§ **Given information**
=== Begin Enclosure ===
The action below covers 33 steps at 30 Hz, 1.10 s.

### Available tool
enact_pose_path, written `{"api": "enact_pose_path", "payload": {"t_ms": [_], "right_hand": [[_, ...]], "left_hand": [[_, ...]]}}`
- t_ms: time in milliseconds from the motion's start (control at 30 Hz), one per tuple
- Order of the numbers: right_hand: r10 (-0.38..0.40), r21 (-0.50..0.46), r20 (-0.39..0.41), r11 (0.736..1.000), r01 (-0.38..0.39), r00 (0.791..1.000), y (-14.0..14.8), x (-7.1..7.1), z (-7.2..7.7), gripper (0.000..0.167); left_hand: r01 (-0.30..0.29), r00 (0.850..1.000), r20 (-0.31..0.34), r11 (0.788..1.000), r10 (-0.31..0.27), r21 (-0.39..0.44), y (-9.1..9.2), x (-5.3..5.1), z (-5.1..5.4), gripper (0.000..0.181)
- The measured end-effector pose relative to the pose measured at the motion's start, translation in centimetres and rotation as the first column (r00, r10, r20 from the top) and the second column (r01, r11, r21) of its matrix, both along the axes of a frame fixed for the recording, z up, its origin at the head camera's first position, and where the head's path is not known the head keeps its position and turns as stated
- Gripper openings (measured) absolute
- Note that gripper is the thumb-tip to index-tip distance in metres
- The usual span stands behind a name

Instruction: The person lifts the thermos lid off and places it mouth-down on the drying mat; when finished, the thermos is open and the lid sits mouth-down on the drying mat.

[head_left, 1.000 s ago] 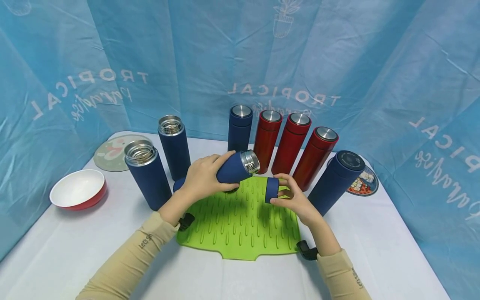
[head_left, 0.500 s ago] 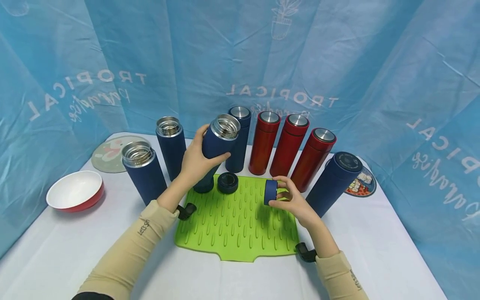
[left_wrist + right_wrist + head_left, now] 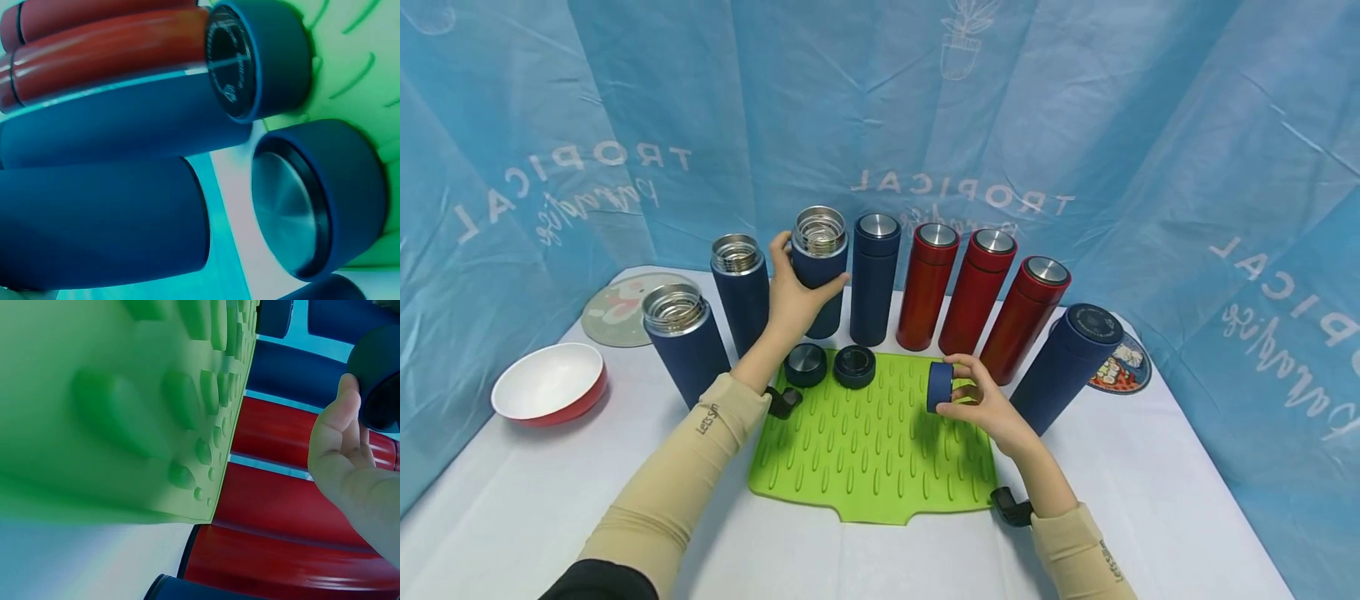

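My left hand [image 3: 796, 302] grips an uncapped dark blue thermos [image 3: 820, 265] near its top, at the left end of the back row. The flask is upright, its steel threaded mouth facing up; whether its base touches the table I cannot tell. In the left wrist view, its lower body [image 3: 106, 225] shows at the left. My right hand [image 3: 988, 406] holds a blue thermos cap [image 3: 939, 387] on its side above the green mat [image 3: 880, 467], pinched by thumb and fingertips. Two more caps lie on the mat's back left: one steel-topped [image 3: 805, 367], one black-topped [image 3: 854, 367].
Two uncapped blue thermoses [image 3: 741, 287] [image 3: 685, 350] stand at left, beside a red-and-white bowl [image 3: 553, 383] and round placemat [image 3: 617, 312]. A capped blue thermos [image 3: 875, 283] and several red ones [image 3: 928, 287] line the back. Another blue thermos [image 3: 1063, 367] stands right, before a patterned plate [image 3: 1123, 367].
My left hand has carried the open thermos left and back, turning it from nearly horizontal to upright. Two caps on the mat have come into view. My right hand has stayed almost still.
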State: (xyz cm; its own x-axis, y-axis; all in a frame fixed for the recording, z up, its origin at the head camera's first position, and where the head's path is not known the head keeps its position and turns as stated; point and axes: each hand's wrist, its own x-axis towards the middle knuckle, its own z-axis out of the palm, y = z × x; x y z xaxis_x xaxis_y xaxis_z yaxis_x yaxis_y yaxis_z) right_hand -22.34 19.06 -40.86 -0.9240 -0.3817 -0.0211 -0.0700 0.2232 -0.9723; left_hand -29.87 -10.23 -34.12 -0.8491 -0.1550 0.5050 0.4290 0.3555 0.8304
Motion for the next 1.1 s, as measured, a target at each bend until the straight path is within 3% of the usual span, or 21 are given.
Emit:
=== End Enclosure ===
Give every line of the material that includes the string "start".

- t_ms: time in milliseconds from the motion's start (control at 30 Hz), one per tuple
- The measured end-effector pose relative to the pose measured at the motion's start, translation in centimetres and rotation as the first column (r00, r10, r20 from the top) and the second column (r01, r11, r21) of its matrix, both along the axes of a frame fixed for the recording, z up, its origin at the head camera's first position, and where the head's path is not known the head keeps its position and turns as stated

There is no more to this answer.